Augen auf bei der Berufswahl
Klar müsse aber sein, dass nicht jeder Sportjournalist auch der Typ dafür sei, irgendwann einmal vor der Kamera zu stehen, sagt Hebel – gerade mit Blick auf die Temperatur in sozialen Netzwerken. "Auch wenn es nicht so ist, muss ein Sportreporter damit umgehen, dass Leute meinen, man sei quasi öffentliches Gut und bewertbar – und das nicht immer auf einer Sachebene. Das muss man verarbeiten können.

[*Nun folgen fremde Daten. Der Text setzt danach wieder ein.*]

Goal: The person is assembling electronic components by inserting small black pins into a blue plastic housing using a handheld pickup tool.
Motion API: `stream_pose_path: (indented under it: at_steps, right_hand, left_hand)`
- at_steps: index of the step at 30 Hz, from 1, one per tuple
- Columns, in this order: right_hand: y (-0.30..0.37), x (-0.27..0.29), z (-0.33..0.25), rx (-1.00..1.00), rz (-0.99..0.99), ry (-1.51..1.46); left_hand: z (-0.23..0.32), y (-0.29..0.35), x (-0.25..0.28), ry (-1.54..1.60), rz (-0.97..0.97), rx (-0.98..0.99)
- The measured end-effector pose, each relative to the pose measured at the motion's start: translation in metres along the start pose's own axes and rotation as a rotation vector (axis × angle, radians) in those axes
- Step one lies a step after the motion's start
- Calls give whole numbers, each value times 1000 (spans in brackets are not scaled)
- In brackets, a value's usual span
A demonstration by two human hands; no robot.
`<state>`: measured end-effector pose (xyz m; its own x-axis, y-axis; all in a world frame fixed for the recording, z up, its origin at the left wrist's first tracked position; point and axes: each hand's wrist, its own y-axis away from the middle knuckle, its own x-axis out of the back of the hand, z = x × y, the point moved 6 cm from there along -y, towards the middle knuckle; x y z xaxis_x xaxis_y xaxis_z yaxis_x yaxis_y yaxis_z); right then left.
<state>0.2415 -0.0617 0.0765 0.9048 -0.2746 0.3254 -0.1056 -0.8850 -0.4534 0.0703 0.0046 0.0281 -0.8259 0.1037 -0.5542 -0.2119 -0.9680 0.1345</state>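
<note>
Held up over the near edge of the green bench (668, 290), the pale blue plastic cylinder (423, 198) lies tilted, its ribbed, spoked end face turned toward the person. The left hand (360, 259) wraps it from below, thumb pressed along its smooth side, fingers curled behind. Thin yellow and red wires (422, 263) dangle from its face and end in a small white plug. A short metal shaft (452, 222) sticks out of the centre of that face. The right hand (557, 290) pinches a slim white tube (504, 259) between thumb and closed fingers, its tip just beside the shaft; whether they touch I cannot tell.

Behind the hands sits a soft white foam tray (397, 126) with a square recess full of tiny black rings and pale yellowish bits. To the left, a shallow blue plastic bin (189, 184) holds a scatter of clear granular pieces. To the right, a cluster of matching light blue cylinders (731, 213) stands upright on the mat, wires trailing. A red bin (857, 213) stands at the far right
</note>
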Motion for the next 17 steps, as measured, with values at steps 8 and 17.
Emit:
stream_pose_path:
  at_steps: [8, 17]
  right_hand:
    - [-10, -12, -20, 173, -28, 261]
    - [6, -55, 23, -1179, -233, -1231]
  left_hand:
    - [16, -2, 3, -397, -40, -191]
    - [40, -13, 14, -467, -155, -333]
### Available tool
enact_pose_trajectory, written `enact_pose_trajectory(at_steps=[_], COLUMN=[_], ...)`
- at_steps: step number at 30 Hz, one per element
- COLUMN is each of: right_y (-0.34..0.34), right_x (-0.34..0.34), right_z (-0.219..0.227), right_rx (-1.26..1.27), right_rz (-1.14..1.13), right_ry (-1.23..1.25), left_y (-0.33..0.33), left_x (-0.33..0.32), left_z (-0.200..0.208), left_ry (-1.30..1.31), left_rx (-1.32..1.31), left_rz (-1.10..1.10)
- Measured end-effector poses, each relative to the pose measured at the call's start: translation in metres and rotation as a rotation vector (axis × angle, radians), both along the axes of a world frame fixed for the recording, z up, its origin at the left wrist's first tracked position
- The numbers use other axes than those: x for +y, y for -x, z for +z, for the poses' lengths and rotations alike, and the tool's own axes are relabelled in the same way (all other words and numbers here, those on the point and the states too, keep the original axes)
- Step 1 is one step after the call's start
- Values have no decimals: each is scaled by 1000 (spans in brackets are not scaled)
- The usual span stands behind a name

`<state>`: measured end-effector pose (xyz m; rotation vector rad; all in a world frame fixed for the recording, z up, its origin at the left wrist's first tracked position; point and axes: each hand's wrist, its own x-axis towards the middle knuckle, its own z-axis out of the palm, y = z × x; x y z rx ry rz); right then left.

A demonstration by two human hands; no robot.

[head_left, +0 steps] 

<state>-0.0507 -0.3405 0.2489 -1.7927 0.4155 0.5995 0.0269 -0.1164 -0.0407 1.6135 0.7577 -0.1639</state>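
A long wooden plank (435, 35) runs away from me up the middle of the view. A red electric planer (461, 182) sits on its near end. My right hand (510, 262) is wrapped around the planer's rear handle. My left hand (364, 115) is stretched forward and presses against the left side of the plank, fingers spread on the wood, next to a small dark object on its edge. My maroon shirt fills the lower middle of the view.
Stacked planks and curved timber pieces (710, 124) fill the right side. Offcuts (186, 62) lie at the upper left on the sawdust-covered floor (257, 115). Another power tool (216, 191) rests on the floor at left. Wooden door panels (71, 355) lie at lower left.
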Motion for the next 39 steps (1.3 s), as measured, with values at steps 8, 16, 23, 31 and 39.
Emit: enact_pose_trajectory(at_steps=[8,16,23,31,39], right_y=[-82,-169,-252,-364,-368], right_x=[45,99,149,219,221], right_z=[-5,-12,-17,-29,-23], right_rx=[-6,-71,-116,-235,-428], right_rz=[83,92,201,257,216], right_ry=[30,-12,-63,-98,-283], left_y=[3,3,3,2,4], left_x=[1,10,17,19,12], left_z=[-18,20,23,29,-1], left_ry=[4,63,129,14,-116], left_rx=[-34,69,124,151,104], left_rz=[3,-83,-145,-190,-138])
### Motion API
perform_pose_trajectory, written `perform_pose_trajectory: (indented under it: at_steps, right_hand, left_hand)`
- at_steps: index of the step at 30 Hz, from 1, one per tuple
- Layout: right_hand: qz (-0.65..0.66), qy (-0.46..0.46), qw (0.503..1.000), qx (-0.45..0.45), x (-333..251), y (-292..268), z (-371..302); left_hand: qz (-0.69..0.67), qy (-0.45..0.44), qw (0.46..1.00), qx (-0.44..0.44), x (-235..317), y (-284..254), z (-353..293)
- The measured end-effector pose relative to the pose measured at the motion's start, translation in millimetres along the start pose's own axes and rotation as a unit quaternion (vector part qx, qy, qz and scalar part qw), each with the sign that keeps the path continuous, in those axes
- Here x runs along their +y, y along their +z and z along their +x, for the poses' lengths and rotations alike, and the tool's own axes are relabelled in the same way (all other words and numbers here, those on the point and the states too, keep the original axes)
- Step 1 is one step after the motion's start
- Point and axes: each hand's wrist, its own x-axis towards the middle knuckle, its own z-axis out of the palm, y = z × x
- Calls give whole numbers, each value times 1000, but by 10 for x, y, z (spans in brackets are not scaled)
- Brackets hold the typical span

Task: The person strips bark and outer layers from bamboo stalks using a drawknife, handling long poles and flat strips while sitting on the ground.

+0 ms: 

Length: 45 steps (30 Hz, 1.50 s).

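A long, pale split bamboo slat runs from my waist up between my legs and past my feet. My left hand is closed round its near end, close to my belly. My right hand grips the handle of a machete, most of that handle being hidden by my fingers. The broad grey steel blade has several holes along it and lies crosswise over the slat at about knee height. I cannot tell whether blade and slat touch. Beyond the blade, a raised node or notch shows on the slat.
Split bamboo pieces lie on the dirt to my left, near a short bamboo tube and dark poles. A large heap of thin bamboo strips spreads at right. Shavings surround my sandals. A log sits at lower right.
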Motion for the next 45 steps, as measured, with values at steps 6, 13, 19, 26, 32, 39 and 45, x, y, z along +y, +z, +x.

All diese Dinge führen auch dazu, dass Nachwuchsjournalisten und Nachwuchsjournalistinnen in meinen Seminaren an der Hochschule schnell lernen, dass das alles gar nicht so geil ist. Diese Hinweise zu geben, mache ich sehr gerne, weil mir dieser Beruf so wichtig ist, dass ich sicherstellen will, dass die richtigen Menschen aus den richtigen Gründen in diesem Bereich arbeiten." Früh darauf hinzuweisen, ist eine von Hebels Aufgaben. "Lieber sortieren wir die aus, die eigentlich nur ihre Sportlerkarriere repetieren wollen, die sie vorher nicht hatten."
Gegenseitige Befruchtung
Von letztlich hervorragend ausgebildetem Reporternachwuchs könnten dann auch die Redaktionen über die Maßen profitieren. "Gerade aber, wenn es um jüngere Sportarten geht, Football ist eine davon, braucht es auch junge Leute, die den Zeitgeist der Jungen kennen und die die Sprache der Zielgruppe sprechen. Wir dürfen nie vergessen, dass die Vielzahl unserer NFL-Fans zwischen 18 und 29 Jahre alt sind", sagt "ran"-Chef Rösner, nicht ohne zu betonen, wie wichtig es für eine Redaktion sei, auch erfahrene Kolleginnen und Kollegen an Bord zu haben. Zu allererst natürlich müsste der Nachwuchs das grundsätzliche Handwerk erlernen. "Wir müssen ihnen beibringen, wie sie täglich arbeiten." Danach aber, wenn sie in dieser Arbeit drin sind, "lernen wir von ihnen, wie der Zeitgeist funktioniert, aber auch wie die Generierung und Verbreitung von Inhalten auf diversen Plattformen funktionieren kann."
Es ist quasi eine gegenseitige Befruchtung, erklärt der "ran"-Boss anhand eines Beispiels. "Wir haben bei 'ran' eine Kritikkultur, bei der wirklich jeder, bis hin zum Volontär und Praktikanten, sagen darf, was und warum etwas aus seiner subjektiven Sichtweise heraus nicht so gut war. Dadurch bekommen wir älteren Redakteure mit, wie das junge Publikum tickt und wie etwas dort ankommt. Das hören wir uns genau an – und wertschätzen diese Meinungsäußerung auch. Es obliegt dann mir und unseren erfahrenen CvDs, die Kritik letztlich auch richtig einzuordnen."
Wer sich durchsetzt, dem steht die Welt offen, der hat heutzutage wesentlich größere Chancen als früher, da sind sich alle einig. "Die Möglichkeiten sind schlicht viel breiter. Es gibt ja viel mehr Nischenoptionen. Mit zwei ehemaligen Studenten, Maximilian Daum und Benedikt Brinsa, mache ich seit einem Jahr wöchentlich einen Podcast", sagt Dozent Stephan Kaussen. "Das ist im besten Sinne generationenübergreifend. Benedikt Brinsa macht das seit Jahren wahnsinnig gut. So jung, wie er die Bundesliga und mehr in der 'Sportschau' machen durfte und darf, das ist einmalig. Auch Lena Kesting, die heute prominent beim ZDF arbeitet, ist eine tolle Journalistin. Sie hat früh gemerkt, dass nicht unbedingt der Fußball ihr Feld ist. Das war gut und wichtig. Jetzt arbeitet sie in olympischen Kernsportraten und berichtet so etwa aus den Schwimmhallen dieser Welt und steht vor der Kamera. Toll, ihre Entwicklung zu sehen."
Es gibt sie also, diejenigen der gefühlt 20 Prozent, die mit großer Durchschlagskraft durchstarten. Denn im Sportjournalismus 2021 gilt, wie es Alexander Rösner formuliert: "Wer wirklich gut ist, bekommt in diesem Bereich sicher auch einen guten Platz."